Erek has yellow eyes (DLH, black and white tuxedo).
Persephone has yellow eyes (DSH, gray and white).


My special eye kitties right now are my fosters. 

"Mama Tootsie" is a black DSH with one yellow eye and one blue.

Her six kittens were all black (one was black/white tuxedo). Three of the kittens had blue eyes, and kept them blue (at 4 months, still blue). The other three have brown eyes.


----------



## jawramik

Black cats with blue eyes! I love it!

That's rather unusual, is it not? I think every black cat I've ever seen has had either yellow or green eyes.

Those kittens are absolutely precious.

Love everyone else's photos, too! The people on this forum belong to some really beautiful cats!


----------



## 3furbabies

I forgot to add mine lol:

Sasha









Anna









Sophie


----------



## Venusworld21

jawramik said:


> Black cats with blue eyes! I love it!
> 
> That's rather unusual, is it not? I think every black cat I've ever seen has had either yellow or green eyes.
> 
> Those kittens are absolutely precious.
> 
> Love everyone else's photos, too! The people on this forum belong to some really beautiful cats!

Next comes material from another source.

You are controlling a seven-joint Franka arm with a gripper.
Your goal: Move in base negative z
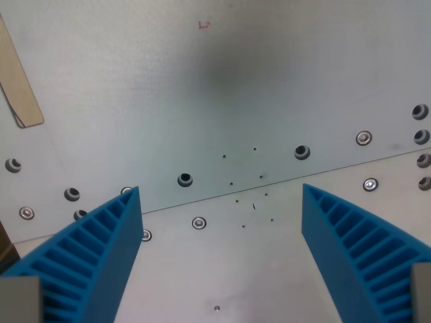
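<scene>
My gripper [221,202] is open and empty, its two blue ribbed fingers [94,256] standing wide apart at the bottom left and bottom right of the wrist view. It hangs above a grey metal table plate [222,87] with a seam [283,180] running across between two panels. Nothing lies between the fingers.
Several screw heads [198,223] and holes [184,180] dot the plate along the seam. A strip of tan tape [19,81] sits at the wrist view's upper left. A small red mark [204,25] is near the top. A soft shadow darkens the plate's middle.
</scene>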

Yes, very uncommon.  Here's a better shot of their mother's different colored eyes. The vet picked her as "cat of the day" when she was spayed, and they managed to get a much better picture of her eyes than I did.


----------



## anie

Venusworld21 said:


> Yes, very uncommon.  Here's a better shot of their mother's different colored eyes. The vet picked her as "cat of the day" when she was spayed, and they managed to get a much better picture of her eyes than I did.
> 
> View attachment 5897



oh my what a beauty! I love black cats (both my cats are black)! i have never seen black cat with different colored eyes.


----------



## anie

marie73 said:


> Cinderella's eyes were SO blue!


Marie, Cinderella's eyes indeed are super blue, and her whiskers are the longest whiskers Ive seen on a cat! no kidding!


----------



## jadis

I have two green, one yellow, and one blue. My fosters are one blue and one yellow. I used to have a tortie with very pretty amber/orange eyes. That's my favorite but I don't see it much.


----------



## marie73

anie said:


> Marie, Cinderella's eyes indeed are super blue, and her whiskers are the longest whiskers Ive seen on a cat! no kidding!


I sure do miss having a kitty with blue eyes. Cleo's eyes are green, but it's so hard to get pictures of black kitties, as you probably know.


----------



## jawramik

Venusworld21 said:


> Yes, very uncommon.  Here's a better shot of their mother's different colored eyes. The vet picked her as "cat of the day" when she was spayed, and they managed to get a much better picture of her eyes than I did.
> 
> View attachment 5897


She's absolutely gorgeous. What a special girl. So unique!


----------



## karmicwhimsy

Mimi has bright blue eyes. So pretty!


----------



## jawramik

anie said:


> Marie, Cinderella's eyes indeed are super blue, and her whiskers are the longest whiskers Ive seen on a cat! no kidding!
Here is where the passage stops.